Both sides later said the big stuff is out of the way and lawmakers
are in the weeds hashing out smaller details. But some of those weeds have apparently turned into Scotch broom. They just won’t go away.

The stuff that’s reportedly been agreed to — after months of negotiations — is big indeed.

Senate Ways and Means Chairman Andy Hill, R-Redmond, said negotiators have agreed to a $33.8 billion two-year state budget that would put an additional $1 billion into public schools and avert a government shutdown starting July 1.

Budget writers also agreed to stop higher-education tuition increases for one year, with some flexibility to do so in the second year, Hill said.

And they agreed to eliminate a tax break for residential phone service that’s projected to net about $85 million over the next two years.

And yet there remain areas of disagreement that have bogged down negotiations for days, including questions about how much fish Washington residents consume — and the subsequent impact on water-quality standards.

The state has been exploring new water-quality rules that are influenced by how much fish Washington residents eat, but the Senate has proposed a larger study that could put the rule-making process on hold.

Senate Majority Leader Rodney Tom said he wants the study to pass, since Boeing is concerned about the impact of the fish-consumption numbers.

He indicated the Senate would still pass the budget even if the study wasn’t funded.
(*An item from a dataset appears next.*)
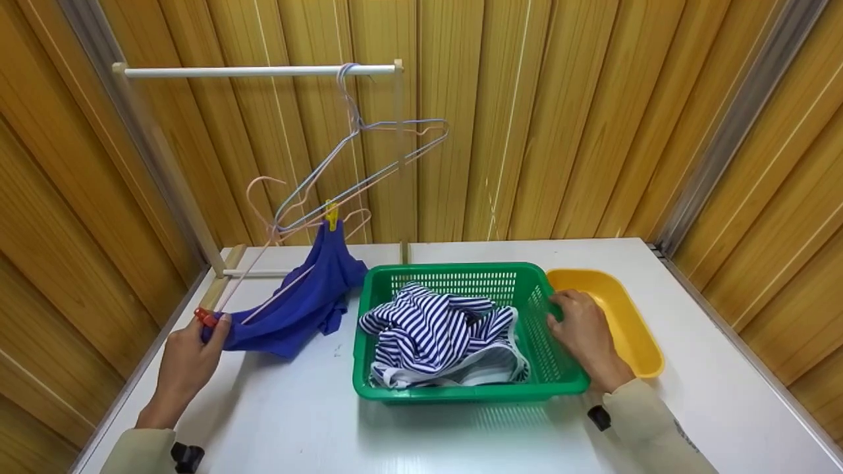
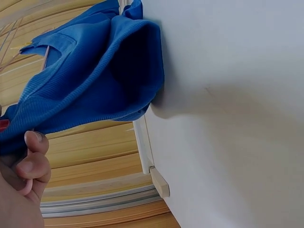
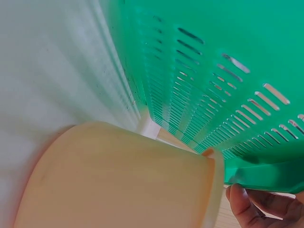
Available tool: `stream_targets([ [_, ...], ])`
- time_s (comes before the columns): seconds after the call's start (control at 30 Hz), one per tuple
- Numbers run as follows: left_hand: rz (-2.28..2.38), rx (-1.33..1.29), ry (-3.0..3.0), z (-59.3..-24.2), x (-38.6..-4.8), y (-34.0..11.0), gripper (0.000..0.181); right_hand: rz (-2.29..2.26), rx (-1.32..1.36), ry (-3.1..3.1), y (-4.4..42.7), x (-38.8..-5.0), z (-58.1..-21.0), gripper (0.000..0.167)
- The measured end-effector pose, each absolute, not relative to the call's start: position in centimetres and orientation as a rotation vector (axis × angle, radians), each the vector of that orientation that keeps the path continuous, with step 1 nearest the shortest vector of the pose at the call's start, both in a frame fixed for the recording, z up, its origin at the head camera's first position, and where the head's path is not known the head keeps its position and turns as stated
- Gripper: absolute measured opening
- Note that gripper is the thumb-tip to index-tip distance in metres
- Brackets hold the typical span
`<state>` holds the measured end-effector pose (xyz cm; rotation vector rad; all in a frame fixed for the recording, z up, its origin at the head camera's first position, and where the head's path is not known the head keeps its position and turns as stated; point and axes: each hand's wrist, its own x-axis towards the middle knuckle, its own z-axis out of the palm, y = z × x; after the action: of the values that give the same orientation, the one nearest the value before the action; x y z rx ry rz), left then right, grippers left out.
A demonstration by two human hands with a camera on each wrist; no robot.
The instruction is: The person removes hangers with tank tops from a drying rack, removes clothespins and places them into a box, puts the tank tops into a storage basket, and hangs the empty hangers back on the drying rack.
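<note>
At the left in the head view, the left hand [image 1: 188,362] pinches one end of a pink hanger [image 1: 263,253] together with a blue garment [image 1: 296,309], by a red clip [image 1: 205,317]. A yellow clip [image 1: 332,216] sits at the garment's other end. In the left wrist view the fingers curl round the pink wire under the blue cloth [image 2: 95,71]. The right hand [image 1: 586,329] grips the right rim of a green basket [image 1: 471,394], which holds a striped garment [image 1: 428,329]. The right wrist view shows its fingers curled at the rim of the green basket [image 3: 266,175].
A yellow tray [image 1: 642,329] stands right of the basket, partly behind the right hand. A rack with a white bar [image 1: 257,71] stands at the back left, and overlapping hangers [image 1: 355,131] hang from it. Wood-patterned walls [image 1: 560,118] enclose the white table [image 1: 290,421].
</note>
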<state>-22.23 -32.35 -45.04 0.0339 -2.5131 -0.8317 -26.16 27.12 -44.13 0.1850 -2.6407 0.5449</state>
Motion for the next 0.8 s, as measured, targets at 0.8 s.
stream_targets([
  [0.8,-0.819,0.047,-2.478,-46.1,-20.2,-32.8,0.029,0.536,0.205,-2.626,27.1,-26.2,-44.2,0.036],
])
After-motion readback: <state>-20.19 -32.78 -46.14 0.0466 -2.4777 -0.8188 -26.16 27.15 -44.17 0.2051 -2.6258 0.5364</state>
However, it wasn’t clear if the rest of his caucus felt that way.

And so negotiations continue while the state approaches a government shutdown when the current budget expires at midnight June 30, Sunday.

The governor’s office last week said roughly two-thirds of all state agencies and boards and commissions would be partially or completely closed if the current budget expires without a new one to take its place.

Thousands of notices have been sent to state workers warning them of potential layoffs if a budget is not passed in time.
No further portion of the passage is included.